Closed ScopeyNZ closed 1 year ago
I've moved this issue to the relevant authenticator repo (I should've used GitHub "transfer" rather than whatever I used)
In terms of implementation, it's effort/hard
because the key storage architecture right now stores as a blob. This would have to change individual security keys to be a "has many" relation on the registered method.
@ScopeyNZ I'm aware that there are different public/private keys generated, I'm talking about the physical key.
Sure - that's why it's still open - I was just clearing it up for any future developer why it's tagged as impact/low
😃
Great idea but it's an old issue that we're not going to do anything with any time soon. Closing. If someone is keen for this and wants to put in the work to implement it, @
me and we can revisit.
@Firesphere commented on Sat Sep 14 2019
As an admin
I would like to be able to prevent the same key to be used for multiple accounts
So that
I can be sure any secrets are not shared across users
Because
My CMS is not the size of Google/GitHub/etc. where it is common for users to have multiple accounts, compared to my website CMS.
@brynwhyman commented on Sun Sep 15 2019
Thanks for the suggestion! What 'key' are you referring to here?
@Firesphere commented on Sun Sep 15 2019
Specifically, physical keys (e.g. Yubikeys). A shared TOTP is practically impossible
@ScopeyNZ commented on Sun Sep 15 2019
Just FYI, most U2F keys generate private/key pairs for each registration, meaning that there's almost always a different public key per registration.
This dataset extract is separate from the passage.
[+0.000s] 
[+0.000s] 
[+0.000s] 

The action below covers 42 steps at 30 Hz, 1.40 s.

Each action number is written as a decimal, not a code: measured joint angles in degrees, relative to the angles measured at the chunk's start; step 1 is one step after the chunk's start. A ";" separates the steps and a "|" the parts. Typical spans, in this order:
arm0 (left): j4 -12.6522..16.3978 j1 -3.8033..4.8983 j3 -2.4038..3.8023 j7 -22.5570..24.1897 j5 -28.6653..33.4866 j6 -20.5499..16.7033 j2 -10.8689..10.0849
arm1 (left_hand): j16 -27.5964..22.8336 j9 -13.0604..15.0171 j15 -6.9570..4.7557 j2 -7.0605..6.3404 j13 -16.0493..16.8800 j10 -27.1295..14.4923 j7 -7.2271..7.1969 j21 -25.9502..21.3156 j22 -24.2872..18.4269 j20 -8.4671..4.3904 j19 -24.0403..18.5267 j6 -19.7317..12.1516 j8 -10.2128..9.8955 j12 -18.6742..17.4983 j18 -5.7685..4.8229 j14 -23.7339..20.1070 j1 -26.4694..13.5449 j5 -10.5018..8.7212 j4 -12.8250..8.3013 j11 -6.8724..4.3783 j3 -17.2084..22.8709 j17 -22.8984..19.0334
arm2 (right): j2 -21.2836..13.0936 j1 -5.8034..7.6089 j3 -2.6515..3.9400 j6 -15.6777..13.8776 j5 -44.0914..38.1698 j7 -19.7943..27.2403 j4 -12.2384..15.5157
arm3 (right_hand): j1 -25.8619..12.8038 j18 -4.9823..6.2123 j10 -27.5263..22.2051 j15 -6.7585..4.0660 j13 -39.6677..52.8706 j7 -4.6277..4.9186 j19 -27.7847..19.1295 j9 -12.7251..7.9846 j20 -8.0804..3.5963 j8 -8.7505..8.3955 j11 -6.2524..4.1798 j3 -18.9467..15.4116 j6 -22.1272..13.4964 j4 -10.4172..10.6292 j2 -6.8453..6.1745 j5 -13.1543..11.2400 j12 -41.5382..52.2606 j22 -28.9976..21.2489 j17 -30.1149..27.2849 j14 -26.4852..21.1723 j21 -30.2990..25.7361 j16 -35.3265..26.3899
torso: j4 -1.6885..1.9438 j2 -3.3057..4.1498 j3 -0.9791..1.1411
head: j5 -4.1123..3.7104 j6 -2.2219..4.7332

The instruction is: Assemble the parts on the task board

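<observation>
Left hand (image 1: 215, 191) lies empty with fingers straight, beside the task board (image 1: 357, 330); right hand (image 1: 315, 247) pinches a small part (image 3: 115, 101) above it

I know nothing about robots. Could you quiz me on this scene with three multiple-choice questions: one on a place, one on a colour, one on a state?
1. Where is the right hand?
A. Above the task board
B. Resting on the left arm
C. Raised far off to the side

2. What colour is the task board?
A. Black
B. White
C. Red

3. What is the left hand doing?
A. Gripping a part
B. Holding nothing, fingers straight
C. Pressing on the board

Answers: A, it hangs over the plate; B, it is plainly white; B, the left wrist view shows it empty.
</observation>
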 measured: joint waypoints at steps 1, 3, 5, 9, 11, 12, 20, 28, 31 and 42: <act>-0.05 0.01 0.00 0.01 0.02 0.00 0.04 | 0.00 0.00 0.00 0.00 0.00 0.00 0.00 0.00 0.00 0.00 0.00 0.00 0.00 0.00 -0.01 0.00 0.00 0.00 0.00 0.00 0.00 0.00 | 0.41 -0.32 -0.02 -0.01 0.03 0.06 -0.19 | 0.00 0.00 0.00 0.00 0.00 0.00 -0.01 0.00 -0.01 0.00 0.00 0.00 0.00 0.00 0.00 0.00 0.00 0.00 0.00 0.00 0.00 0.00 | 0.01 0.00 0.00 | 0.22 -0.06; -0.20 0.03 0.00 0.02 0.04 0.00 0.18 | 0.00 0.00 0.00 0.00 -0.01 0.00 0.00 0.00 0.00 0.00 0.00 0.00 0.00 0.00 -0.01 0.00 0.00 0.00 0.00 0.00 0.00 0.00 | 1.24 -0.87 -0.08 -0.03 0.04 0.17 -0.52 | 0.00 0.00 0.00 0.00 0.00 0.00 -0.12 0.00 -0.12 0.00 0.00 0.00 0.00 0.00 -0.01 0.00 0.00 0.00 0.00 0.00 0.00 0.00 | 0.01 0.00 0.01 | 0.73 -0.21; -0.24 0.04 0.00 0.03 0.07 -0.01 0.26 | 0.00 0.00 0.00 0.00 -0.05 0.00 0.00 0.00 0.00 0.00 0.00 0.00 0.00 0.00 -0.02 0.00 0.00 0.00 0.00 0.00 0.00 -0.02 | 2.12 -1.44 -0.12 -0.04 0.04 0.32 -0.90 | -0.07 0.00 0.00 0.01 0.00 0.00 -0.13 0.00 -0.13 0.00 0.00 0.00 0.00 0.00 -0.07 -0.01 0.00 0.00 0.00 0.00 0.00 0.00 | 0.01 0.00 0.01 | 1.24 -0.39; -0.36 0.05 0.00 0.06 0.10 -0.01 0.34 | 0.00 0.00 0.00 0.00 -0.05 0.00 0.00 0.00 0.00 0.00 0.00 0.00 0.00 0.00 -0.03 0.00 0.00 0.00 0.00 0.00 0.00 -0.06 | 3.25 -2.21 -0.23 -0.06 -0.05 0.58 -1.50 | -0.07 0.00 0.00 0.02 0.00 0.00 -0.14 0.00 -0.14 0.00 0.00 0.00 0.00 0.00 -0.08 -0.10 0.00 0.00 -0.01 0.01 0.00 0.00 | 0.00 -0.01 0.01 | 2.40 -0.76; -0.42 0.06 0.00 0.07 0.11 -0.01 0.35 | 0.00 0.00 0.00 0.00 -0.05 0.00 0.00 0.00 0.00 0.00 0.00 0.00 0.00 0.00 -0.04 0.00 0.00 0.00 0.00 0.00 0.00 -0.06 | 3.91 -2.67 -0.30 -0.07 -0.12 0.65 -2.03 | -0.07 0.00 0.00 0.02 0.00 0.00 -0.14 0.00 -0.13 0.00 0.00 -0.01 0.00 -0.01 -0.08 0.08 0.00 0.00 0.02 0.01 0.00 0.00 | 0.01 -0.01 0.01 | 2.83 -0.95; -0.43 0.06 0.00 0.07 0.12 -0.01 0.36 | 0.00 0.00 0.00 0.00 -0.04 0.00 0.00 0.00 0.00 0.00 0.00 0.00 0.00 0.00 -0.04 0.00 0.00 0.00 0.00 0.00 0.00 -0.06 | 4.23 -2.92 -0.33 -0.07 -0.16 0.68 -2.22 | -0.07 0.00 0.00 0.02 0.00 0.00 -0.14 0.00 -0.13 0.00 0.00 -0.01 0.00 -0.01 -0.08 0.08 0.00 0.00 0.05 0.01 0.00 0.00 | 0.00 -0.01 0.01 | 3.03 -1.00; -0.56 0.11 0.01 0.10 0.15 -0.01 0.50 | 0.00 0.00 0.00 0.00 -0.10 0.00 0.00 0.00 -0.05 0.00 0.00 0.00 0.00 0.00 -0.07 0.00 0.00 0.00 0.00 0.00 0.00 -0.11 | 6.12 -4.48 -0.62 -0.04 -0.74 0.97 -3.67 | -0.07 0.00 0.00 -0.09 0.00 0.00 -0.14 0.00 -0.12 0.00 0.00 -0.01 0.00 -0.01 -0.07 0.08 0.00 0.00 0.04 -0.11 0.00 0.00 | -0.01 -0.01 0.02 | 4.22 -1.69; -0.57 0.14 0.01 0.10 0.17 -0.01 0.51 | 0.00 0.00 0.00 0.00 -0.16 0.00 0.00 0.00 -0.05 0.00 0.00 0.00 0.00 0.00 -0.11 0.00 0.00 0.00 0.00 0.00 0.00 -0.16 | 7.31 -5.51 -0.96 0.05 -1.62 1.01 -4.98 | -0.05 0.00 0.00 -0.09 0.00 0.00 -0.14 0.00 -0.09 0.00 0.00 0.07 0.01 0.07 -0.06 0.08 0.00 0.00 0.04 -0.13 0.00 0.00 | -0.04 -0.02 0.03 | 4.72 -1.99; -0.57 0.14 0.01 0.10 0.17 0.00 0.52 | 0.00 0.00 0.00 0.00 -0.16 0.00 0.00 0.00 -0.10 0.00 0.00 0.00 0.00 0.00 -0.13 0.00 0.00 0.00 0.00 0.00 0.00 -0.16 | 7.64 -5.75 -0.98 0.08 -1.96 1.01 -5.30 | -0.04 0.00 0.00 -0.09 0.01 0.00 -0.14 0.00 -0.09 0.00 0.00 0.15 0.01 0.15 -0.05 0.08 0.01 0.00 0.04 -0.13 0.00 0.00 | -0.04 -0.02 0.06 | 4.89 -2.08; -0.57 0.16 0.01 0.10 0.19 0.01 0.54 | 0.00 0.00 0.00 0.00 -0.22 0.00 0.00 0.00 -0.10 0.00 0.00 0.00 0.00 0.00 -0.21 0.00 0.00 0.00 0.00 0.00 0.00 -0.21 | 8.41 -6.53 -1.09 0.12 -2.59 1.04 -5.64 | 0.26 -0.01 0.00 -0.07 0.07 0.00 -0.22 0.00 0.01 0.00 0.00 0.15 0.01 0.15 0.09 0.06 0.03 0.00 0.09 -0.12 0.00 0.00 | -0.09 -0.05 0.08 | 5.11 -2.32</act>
Public keys should be different per registration (depends on device). Here's a good description here:
https://developers.yubico.com/U2F/Protocol_details/Key_generation.html
Also, I don't think that we should refer to a public key as a "secret". Disclosure of the registered key data does not give anybody elevated access as they still need the individual key. In fact, you can only use the original key to even check if registered key data applies to that key, so there's not really any information disclosure with registered key data.
I don't mind the idea of this as an enhancement - but I personally believe that it's really not any security improvement at all (right now) and should be treated as a very "impact/low" enhancement unless there's a good explanation for how this affects a users security at all.